The district’s staff gave Douthitt high marks for maintaining his composure during stressful situations. But they indicated the superintendent needs improvement in taking an active role in curriculum and instruction and managing financial resources.
The community members surveyed indicated that Douthitt needs improvement in all of the 14 categories included in their portion of the evaluation. Two specific areas for improvement were taking a leadership role in improving education and demonstrating problem-solving abilities.
Douthitt characterized the evaluations as “fair and helpful.”
The evaluations for the school system’s chief financial office, Jimmie Thompson, came from board members, the superintendent and his staff as well as the district’s department heads.
The superintendent ranked Thompson as either meeting or exceeding expectations in all of the 43 categories in Douthitt’s portion of the evaluation.

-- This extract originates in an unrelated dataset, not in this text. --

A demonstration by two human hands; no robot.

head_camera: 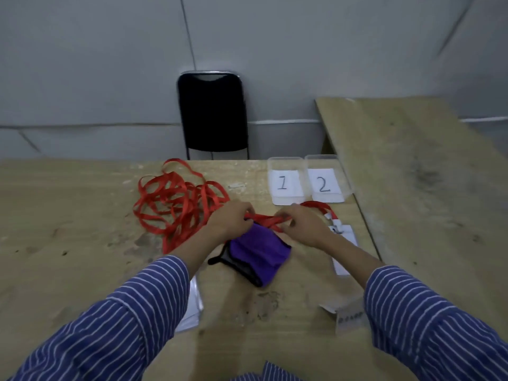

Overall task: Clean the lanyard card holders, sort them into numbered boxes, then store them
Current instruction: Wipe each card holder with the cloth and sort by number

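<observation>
Both hands on one red strap (pixel 265 219), just above the purple cloth (pixel 259 250): left hand (pixel 229 220) grip pinching one end, right hand (pixel 301 225) grip pinching the other. We risk snagging the tangled lanyard pile (pixel 176 204) left of the cloth; boxes 1 (pixel 286 180) and 2 (pixel 324 178) beyond.

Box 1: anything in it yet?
Looks empty: box 1 shows only its paper label through clear walls; no red strap or holder inside.

Red lanyard (pixel 264 219) taut above cloth (pixel 258 251)
</observation>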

The board gave Thompson high marks for putting forth a professional image and preparing annual budget presentations. They indicated he needed to improve in posting the budgets online and consistently receiving audit reports with an unqualified opinion.
Marie Manning, the district director for the Alabama Association of School Boards, also presented the board with the group’s President’s Award. The association gives the distinction to boards that have demonstrated a commitment to improving members’ leadership skills.
Manning said only 39 of the state’s 138 school boards have received the distinction.
In a separate matter, the board heard from Cory Brown, president and CEO of Preacher’s Lawn Care, who says the school board is in breach of a maintenance contract with his company. Brown said he had a contract for landscaping with the district that was set to run through at least May 2019, but the system’s chief financial officer told him the contract was terminated on Aug. 22.
Brown says the contract requires 10-day written notification of the termination and a reason for ending contract. Brown also says the board must vote to disapprove of the contract.
Brown says the board owes his company $3,474 for final work performed by the company as well as $66,000 to fulfill the rest of the contract.
The superintendent declined to comment on the matter Thursday.
Brown said that although he’s made repeated attempts to contact school officials, he hasn’t heard anything from them since Aug. 22.
Brown met with school officials after Thursday’s meeting. He said they agreed that they owed the $3,474 for the final work, but they wanted to meet to resolve the other issues. Brown said school officials wouldn’t agree to a specific meeting date, and if he doesn’t hear anything by Tuesday, he will pursue legal action.
In other business, the board:
— Approved its strategic plan.
— Considered a revised lease on property at Anniston High School being occupied by a local doctor. Community members criticized the deal, which charged the doctor no rent. But Thursday’s measure to change the lease failed after no one seconded the motion.